§ **YOUR INSTRUCTIONS**: Transcribe every record that appears below, exactly and in full.

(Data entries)
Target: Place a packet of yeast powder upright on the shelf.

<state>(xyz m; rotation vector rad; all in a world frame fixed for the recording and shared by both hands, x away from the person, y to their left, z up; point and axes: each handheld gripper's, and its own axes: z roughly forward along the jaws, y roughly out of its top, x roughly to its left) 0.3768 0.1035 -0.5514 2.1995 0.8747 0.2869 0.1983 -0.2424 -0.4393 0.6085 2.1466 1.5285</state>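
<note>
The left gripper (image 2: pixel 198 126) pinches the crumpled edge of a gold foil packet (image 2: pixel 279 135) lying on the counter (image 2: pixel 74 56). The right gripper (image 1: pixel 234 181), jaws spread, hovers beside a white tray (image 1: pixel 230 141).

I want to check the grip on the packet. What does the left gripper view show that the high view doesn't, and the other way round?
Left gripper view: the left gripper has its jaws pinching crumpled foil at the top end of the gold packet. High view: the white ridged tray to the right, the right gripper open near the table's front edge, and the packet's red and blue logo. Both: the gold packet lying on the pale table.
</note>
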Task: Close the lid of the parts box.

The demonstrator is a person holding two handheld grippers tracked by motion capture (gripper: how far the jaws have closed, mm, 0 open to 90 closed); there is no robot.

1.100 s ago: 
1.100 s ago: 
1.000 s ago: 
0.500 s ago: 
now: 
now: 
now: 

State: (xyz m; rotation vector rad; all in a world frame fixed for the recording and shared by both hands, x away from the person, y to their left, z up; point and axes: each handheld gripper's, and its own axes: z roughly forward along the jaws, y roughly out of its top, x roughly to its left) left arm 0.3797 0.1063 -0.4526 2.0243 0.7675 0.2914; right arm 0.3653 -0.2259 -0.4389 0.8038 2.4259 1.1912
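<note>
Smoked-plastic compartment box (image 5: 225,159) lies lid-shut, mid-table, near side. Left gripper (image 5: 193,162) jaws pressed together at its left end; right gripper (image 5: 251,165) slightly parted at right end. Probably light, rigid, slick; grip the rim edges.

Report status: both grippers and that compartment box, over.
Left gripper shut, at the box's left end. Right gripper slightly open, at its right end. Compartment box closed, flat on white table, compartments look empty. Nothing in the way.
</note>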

§ **RESPONSE BOX**:
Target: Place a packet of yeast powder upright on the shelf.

<state>(xyz m; rotation vector rad; all in a world frame fixed for the recording and shared by both hands, x away from the person, y to their left, z up; point and axes: each handheld gripper's, and its own axes: z roughly forward along the jaws, y roughly out of its top, x roughly to its left) 0.3768 0.1035 -0.5514 2.1995 0.8747 0.2869 0.1983 -0.2424 -0.4393 0.6085 2.1466 1.5285</state>
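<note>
The left gripper (image 2: pixel 198 126) pinches the crumpled edge of a gold foil packet (image 2: pixel 279 135) lying on the counter (image 2: pixel 74 56). The right gripper (image 1: pixel 234 181), jaws spread, hovers beside a white tray (image 1: pixel 230 141).

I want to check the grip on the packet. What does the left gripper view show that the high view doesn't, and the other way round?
Left gripper view: the left gripper has its jaws pinching crumpled foil at the top end of the gold packet. High view: the white ridged tray to the right, the right gripper open near the table's front edge, and the packet's red and blue logo. Both: the gold packet lying on the pale table.
</note>
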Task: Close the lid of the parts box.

The demonstrator is a person holding two handheld grippers tracked by motion capture (gripper: how far the jaws have closed, mm, 0 open to 90 closed); there is no robot.

1.100 s ago: 
1.100 s ago: 
1.000 s ago: 
0.500 s ago: 
now: 
now: 
now: 

State: (xyz m; rotation vector rad; all in a world frame fixed for the recording and shared by both hands, x away from the person, y to their left, z up; point and axes: each handheld gripper's, and its own axes: z roughly forward along the jaws, y roughly out of its top, x roughly to its left) left arm 0.3797 0.1063 -0.4526 2.0243 0.7675 0.2914; right arm 0.3653 -0.2259 -0.4389 0.8038 2.4259 1.1912
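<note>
Smoked-plastic compartment box (image 5: 225,159) lies lid-shut, mid-table, near side. Left gripper (image 5: 193,162) jaws pressed together at its left end; right gripper (image 5: 251,165) slightly parted at right end. Probably light, rigid, slick; grip the rim edges.

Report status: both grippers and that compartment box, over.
Left gripper shut, at the box's left end. Right gripper slightly open, at its right end. Compartment box closed, flat on white table, compartments look empty. Nothing in the way.
</note>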

No more work is left in this exercise.